Zúrich, Suiza, 6 de febrero de 1917
Lincoln regresó hasta sus amigos y les indicó que era imposible salir por la planta baja. Hércules se acercó a la ventana y evaluó la caída. Después abrió con sigilo la ventana y, con un gesto, indicó a sus amigos que se tiraran.
—Pero ¿cómo llegaremos hasta la ciudad? —preguntó Alicia, inquieta.
—Estamos a una media hora de camino —contestó Hércules.
—Es de noche y la nieve debe de cubrir un metro, no llegaremos a la ciudad —dijo Alicia.
—Al llegar observé que había unas cuadras. Seguramente allí tengan un trineo y un caballo —dijo Hércules.
Alicia fue la primera en lanzarse al vacío. Sintió cómo caía en la nada para luego aterrizar en un cómodo colchón de nieve. Después se lanzó el monje y, tras él, Lincoln. Cuando Hércules estaba a punto de tirarse, escuchó ruidos en el pasillo. Se acercó a la puerta y echó el pestillo justo antes de que alguien comenzara a girar el pomo. Aún les costaba creer que el doctor fuera un tipo peligroso. Era uno de los psiquiatras más conocidos del mundo y toda una celebridad en Suiza.
Hércules se lanzó y llegó al suelo cubierto de nieve. Sus piernas se hundieron en la gran masa blanca y le costó salir del agujero que había formado al caer. Sus amigos lo esperaban a un par de metros. Habían salido al camino principal, donde la nieve apenas cubría unos centímetros, y se dirigían corriendo a las cuadras.
Apenas habían recorrido cincuenta metros cuando notaron que las luces de la casa comenzaban a encenderse y surgía un murmullo de golpes y portazos.
Lincoln empujó con fuerza la puerta de la cuadra. Esta se encontraba medio atascada por la nieve. Dentro reinaba la más absoluta oscuridad. Buscaron alguna luz y al final Hércules encendió su mechero de piedra. No se percibía mucho, un par de caballos, cachivaches por todas partes, y un trineo cubierto por una lona. Descubrieron el trineo y Lincoln se puso a atar a los caballos.
Hércules extrajo su revólver y se asomó por la rendija de la puerta.
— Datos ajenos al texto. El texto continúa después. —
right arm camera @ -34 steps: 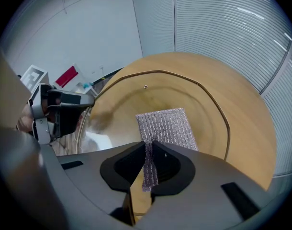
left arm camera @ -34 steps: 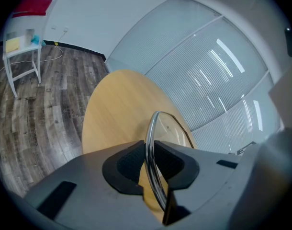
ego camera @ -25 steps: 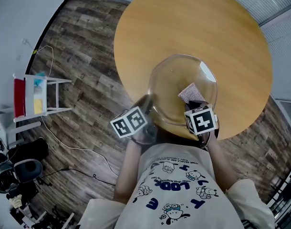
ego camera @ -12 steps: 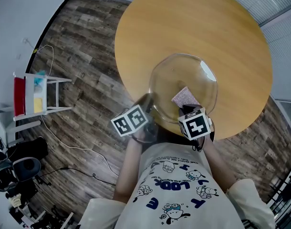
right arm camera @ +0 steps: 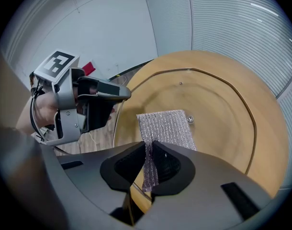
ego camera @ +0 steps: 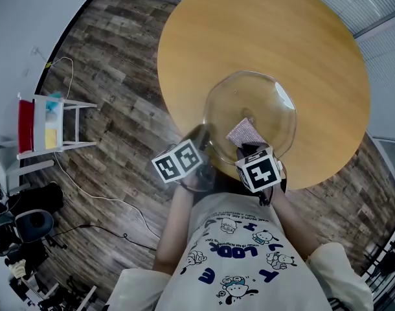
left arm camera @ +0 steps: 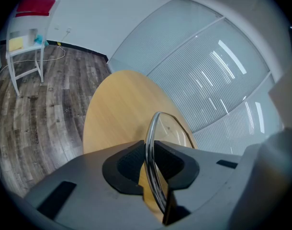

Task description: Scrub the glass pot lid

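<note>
Evidently my right gripper (right arm camera: 151,164), clamped on the pad (right arm camera: 166,127), has swept it across the lid (right arm camera: 222,114) that my left gripper (left arm camera: 153,159) pinches by the rim: scrubbing underway.

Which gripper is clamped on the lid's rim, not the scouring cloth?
The left gripper: its jaws pinch the glass pot lid at its rim, while the right gripper grips the cloth.

Even daylight, fisheye-warped edges, dark vignette
</note>
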`<action>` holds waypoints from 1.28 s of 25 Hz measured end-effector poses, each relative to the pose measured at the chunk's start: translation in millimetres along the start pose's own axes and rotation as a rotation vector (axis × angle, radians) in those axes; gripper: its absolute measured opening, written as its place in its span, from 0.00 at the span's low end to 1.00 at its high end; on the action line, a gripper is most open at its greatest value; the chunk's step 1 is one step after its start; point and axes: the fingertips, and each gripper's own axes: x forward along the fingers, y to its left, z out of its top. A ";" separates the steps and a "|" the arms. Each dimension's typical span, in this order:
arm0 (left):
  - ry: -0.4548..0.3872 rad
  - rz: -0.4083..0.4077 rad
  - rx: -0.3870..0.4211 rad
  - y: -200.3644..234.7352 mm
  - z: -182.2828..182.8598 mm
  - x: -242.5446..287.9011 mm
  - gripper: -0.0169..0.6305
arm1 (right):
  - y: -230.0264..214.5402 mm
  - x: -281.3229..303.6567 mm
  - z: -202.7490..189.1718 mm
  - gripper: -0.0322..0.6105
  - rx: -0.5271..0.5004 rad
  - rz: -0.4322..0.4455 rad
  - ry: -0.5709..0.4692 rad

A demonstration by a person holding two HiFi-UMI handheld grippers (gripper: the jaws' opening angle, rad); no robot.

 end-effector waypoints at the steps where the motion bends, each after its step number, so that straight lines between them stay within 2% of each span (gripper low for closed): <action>1: 0.000 0.001 0.001 0.2 -0.2 0.1 0.14 | 1.2 0.6 0.4 0.14 -0.006 0.001 0.000; 17: -0.004 0.010 -0.014 -0.4 1.4 2.2 0.14 | 25.2 8.2 20.1 0.14 -0.078 0.044 0.008; 32: -0.007 0.009 -0.024 2.5 -0.2 1.0 0.14 | 27.2 21.7 39.2 0.14 -0.069 0.058 -0.021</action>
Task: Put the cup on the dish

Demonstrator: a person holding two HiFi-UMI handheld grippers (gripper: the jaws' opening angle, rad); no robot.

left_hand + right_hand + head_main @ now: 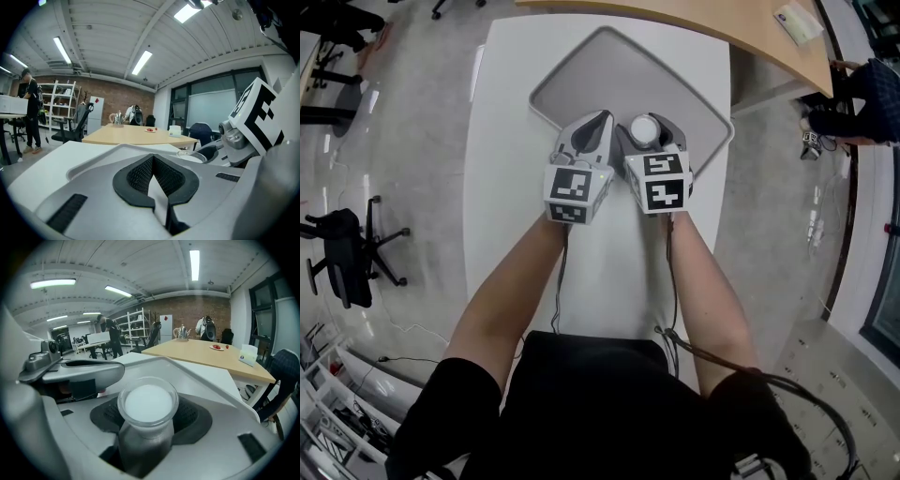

De la entrada principal de la mansión salieron cuatro hombres vestidos con túnicas blancas. No se los distinguía bien en medio de la oscuridad, pero Hércules creía que iban armados.
—Dese prisa, Lincoln —dijo Hércules.
No era sencillo dominar a los caballos y ponerles los correajes en mitad de la oscuridad. El monje sujetaba el mechero, pero apenas se distinguían las correas y la piel marrón de los animales. Alicia subió al trineo y tomó las riendas.
—Abran esa otra puerta —dijo la mujer señalando al fondo.
Lincoln corrió hacia donde decía y el monje se subió a la parte de atrás del trineo.
Hércules vio como los hombres se aproximaban y disparó. El silbido de la bala rebotó en el silencio y los hombres se pusieron a cubierto y comenzaron a disparar.
—¡Arre! —gritó Alicia con todas su fuerzas, y el trineo se movió lentamente sobre la tierra de la cuadra. Después sacudió las riendas y los animales hicieron un mayor esfuerzo. El vehículo atravesó la puerta y Lincoln se sentó al lado de la mujer.
Hércules realizó un último disparo antes de correr hacia el trineo. Sentía un fuerte dolor en la pierna derecha, recuerdos de su etapa en la Armada española, pero logró alcanzar el vehículo y lanzarse a la parte de atrás. En ese momento los cuatro hombres entraron en la cuadra y les dispararon. Las balas rozaron el trineo, pero en unos segundos se sumergieron en mitad de la oscuridad.
La casa comenzó a desaparecer a sus espaldas y, cuando Hércules miró atrás, no vio sino una mancha de luz en mitad de la nada.
—¿Nos siguen? —preguntó Alicia.
—No —contestó Hércules. Pero no estaba en lo cierto. Media docena de hombres se habían subido a un vehículo a motor y comenzaban la persecución.